Fluorimetry is a spectroscopic analytical technique
for the detection and measurement of fluorescence in compounds such as cells,
proteins, or nucleotides that are labeled with fluorescence agents.

PRINCIPLE

Fluorescence
is a phenomenon of emission of radiation when the molecules are excited by
radiation at certain wavelength. Molecule contains electrons that may be
present in bonding molecular orbital which is called as highest occupied
molecular orbital (HOMO).It has least energy and is more stable. When the
molecules absorbs radiant energy from a light source, the bonding electrons may
be excited to anti bonding molecular orbital that has more energy and hence is
less stable.

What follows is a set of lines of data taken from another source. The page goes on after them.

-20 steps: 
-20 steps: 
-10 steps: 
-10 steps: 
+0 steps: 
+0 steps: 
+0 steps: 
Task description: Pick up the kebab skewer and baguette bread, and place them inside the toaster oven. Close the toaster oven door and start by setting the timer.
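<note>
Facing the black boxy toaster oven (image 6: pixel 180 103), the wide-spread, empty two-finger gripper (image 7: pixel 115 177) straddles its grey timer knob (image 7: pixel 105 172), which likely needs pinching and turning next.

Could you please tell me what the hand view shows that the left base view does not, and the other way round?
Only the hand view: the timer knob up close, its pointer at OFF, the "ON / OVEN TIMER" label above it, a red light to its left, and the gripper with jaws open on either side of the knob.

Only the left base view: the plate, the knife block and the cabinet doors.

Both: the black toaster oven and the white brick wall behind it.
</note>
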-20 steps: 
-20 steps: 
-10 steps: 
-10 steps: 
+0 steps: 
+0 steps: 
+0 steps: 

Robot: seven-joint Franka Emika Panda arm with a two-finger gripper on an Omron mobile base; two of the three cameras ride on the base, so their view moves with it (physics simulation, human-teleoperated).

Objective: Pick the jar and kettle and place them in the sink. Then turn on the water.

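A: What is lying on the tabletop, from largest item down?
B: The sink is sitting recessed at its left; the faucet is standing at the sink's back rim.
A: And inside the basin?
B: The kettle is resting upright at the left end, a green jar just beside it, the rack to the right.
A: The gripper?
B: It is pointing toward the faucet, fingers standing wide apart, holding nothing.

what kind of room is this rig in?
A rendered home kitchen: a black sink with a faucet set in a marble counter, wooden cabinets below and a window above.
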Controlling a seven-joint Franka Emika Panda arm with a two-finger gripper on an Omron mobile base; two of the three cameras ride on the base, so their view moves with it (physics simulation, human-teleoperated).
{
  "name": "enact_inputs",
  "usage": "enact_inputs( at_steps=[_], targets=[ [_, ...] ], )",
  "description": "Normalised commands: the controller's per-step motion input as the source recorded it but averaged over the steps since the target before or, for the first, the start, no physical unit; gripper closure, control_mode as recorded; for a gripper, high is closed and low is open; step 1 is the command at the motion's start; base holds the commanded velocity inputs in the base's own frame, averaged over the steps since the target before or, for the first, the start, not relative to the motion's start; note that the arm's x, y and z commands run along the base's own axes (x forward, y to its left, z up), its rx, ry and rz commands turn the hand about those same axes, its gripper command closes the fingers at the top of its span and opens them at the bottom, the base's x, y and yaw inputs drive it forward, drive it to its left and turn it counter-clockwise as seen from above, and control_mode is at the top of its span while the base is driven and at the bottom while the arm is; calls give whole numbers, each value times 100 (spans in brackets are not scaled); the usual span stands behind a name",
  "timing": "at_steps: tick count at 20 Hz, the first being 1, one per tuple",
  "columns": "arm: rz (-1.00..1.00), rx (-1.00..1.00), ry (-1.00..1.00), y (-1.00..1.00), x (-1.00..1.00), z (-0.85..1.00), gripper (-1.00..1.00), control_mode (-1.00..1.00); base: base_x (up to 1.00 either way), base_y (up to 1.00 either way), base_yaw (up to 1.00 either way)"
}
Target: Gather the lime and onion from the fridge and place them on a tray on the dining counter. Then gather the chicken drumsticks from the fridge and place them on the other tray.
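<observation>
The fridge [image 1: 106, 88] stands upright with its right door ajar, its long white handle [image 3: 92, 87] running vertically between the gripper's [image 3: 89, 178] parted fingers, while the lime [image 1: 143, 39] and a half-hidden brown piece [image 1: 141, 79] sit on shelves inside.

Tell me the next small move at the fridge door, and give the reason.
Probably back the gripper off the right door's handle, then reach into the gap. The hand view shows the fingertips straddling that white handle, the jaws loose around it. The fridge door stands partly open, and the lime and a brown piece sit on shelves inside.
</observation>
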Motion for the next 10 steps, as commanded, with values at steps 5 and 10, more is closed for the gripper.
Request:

As the molecule falls back from the excited state to the ground
state it emits radiation that can the measured by fluorimeter as fluorescence.

INSTRUMENTATION

A fluorimeter is a spectrometer that is very similar to the
spectrophotometer, and contains a light source and a filter or monochromator to
set a specific group of excitation wavelengths, which are then targeted into a
sample. The light produced from the sample is then transmitted through another
filter or monochromator which determines the emission wavelength of interest as
well as eliminating most of the excitation light, prior to the measurement by a
detector.

Types of Fluorimeter

There are two basic types of fluorimeters:

·       
Filter fluorimeter

·       
Spectrofluorimeter

 

 

ELISA

The Enzyme-Linked Immunosorbent Assay (ELISA) is a technique
used to observe antibodies or infectious agents in a sample. ELISA test
diagnoses infections such as HIV (human immunodeficiency virus) and some allergic
diseases like food allergies.

TYPES OF ELISA

There are four types or kinds of
ELISA tests:

Direct ELISA

Direct ELIZA is the attachment of an
antigen to a polystyrene plate proceeded by an enzyme-labeled antibody that can
react with the antigen and a substrate that can be measured.

Indirect ELISA

Indirect ELIZA is the attachment of
an antigen to a polystyrene plate proceeded by an unlabeled or primary antibody
proceeded by an enzyme-labeled antibody that can react with both the primary
antibody and substrate.

·        
Sandwich ELISA

During a sandwich ELIZA a captured
antibody is bound to the polystyrene plate and an antigen is introduced that
specifically attaches or captures the antigen. A second antibody that is also
specific for the antigen but not the same as the capture antibody is introduced
and “sandwiches” the antigen. This second antibody is then proceeded by
an enzyme-labeled antibody specific for the second antibody that can react with
a substrate that can be measured.

·        
Competitive ELISA

This test involves the addition of competing antibodies or
proteins as the second antibody is added. This results in a decrease in the substrate
signal that is produced. This test gives highly specific results.